--- Bonsoir, voyageur égaré. Te voila arrivé sur une critique un peu particulière: celle-ci s'inscrit dans une étrange série mi-critique, mi-narrative, mi-expérience. Plus précisément, tu es là au huitième épisode de la cinquième saison. Si tu veux reprendre la série à sa saison 1, le sommaire est ici :
https://www.senscritique.com/liste/Vampire_s_new_groove/1407163
Et si tu préfère juste le sommaire de la saison en cours, il est là :
https://www.senscritique.com/liste/Secret_of_the_Witch/2727219
Et si tu ne veux rien de tout ça, je m'excuse pour les parties narratives de cette critique qui te sembleront bien inutiles...---
Et c’est la chute, le drame, le naufrage, même avec Tilda Swinton en capitaine, le navire Suspiria n’arrive pas à contourner cet énorme iceberg en forme de remake.
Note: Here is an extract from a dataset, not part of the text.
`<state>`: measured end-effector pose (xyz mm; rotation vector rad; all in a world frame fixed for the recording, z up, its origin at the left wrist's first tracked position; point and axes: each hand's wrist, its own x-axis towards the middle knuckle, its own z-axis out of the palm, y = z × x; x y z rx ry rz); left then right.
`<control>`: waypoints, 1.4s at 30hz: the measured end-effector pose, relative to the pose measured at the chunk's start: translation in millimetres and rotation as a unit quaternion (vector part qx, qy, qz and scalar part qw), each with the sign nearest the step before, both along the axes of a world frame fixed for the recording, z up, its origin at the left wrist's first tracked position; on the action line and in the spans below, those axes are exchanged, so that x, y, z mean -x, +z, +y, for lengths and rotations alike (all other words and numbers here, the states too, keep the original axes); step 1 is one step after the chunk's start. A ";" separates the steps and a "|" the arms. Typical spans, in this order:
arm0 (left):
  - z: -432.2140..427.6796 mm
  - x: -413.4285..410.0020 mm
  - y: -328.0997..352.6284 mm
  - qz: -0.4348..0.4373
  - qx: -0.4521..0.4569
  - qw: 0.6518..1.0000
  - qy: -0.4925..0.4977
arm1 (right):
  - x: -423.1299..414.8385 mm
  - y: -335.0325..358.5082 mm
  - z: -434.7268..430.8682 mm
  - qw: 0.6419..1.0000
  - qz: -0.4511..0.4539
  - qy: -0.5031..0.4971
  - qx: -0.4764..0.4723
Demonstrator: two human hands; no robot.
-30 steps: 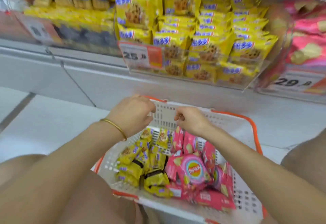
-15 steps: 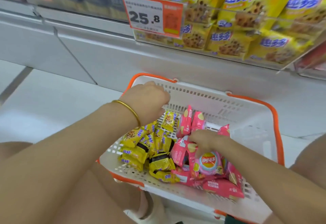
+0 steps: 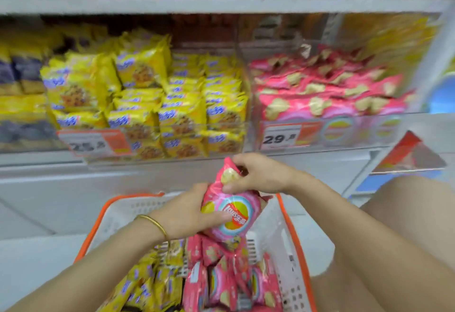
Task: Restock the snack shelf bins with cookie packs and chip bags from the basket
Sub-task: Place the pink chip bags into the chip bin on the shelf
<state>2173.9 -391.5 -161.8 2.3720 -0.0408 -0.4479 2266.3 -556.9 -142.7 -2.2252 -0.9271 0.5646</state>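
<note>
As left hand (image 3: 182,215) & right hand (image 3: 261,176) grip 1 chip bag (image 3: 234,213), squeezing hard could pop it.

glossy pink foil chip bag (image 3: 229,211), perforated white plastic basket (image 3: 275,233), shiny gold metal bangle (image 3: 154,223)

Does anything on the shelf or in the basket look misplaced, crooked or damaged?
Nothing clearly. Yellow cookie packs fill the left bin, pink chip bags the right one, unmixed. The held chip bag, between left hand and right hand, looks whole. Only a red thing low on the right sits tilted; too blurred to identify.
</note>
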 end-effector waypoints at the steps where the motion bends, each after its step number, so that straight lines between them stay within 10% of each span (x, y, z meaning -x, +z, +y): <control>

Alors Suspiria aura quand même réussi le double exploit de me laisser muette d’admiration face à sa première édition, et muette de consternation face à la seconde. A nouveau, mais pas pour les mêmes raisons cette fois-ci, je n’ai pas grand-chose à en dire, à part un fort « c’est nul », pas très constructif je vous l’accorde. Tilda Swinton serait incroyable même dans un documentaire sur les huîtres, mais ni son formidable charisme, ni son impressionnante capacité à se glisser avec tendresse dans des rôles de monstres terrifiants (à nouveau et pour toujours, Only Lovers Left Alive je t’aime), ne parviennent à redresser la barre. Et le film s’enfonce encore d’un cran quand il (alerte spoiler) décapite sa tête d’affiche et seul point positif, par un désastreux tour de scénario aussi absurde qu’inutile (mais waw, c’était tellement transgressif de faire mourir un personnage important à la fin) .
Car ce scénario est l’un de ces objets terribles, peu confiant dans son matériel de base, qui se croit intelligent en se gonflant artificiellement. En une heure de plus de métrage, il n’apporte que du vent, et balaye toutes les bonnes idées (pourtant multiples) de son prédécesseur. Adieu scène de l’invasion de vers, adieu amitié bancale entre les deux héroïnes, adieu scénario subtile et paranoïaque. Ici on montre et révèle tout au fur et à mesure, sans subtilité et tout en fadeur.. Au propre comme au figuré. Car oui, même avec ce scénario qui semble n’avoir rien compris au génie de son prédécesseur (le comble pour un remake), le film fait pire encore, en ridiculisant les couleurs franches et assumées de son aïeul, tellement novateur avec son incroyable capacité à rendre la couleur horrifique. 40 ans plus tard, le film est moins audacieux que ne l’aurais été son précurseur, même sorti à la même date. On se vautre dans les couleurs désaturées et l’obscurité commune. Et même cette tentative ratée de se rattraper sur la scène finale (enfin presque, parce qu’en plus d’être long et ennuyeux, le film joue les prolongation avec deux scènes conclusives) ne remontera pas même d’un cran le niveau : le Suspiria de 77 avait de génie cette curieuse façon d’assembler les couleurs, de mettre en opposition des teintes aussi irréaliste qu’inhabituellement juxtaposées. Mais là, bon, on aura vu plus astucieux que cette façon de penser « bon on va rendre hommage en mettant de la couleur, mais bon on va pas trop se mouiller, on va mettre du rouge, parce que le rouge oh la la c’est la couleur du sang et du danger donc ça fait quand même peur, et on va surtout pas se casser les nénettes à mettre autre chose que du rouge, c’est bon le contrat est rempli ». Non, le contrat n’est pas rempli, et si le cinéma d’horreur m’a appris une chose, c’est qu’il vaut mieux ne pas déterrer les ancêtres. Ça vaut peut-être aussi pour les films eux-mêmes.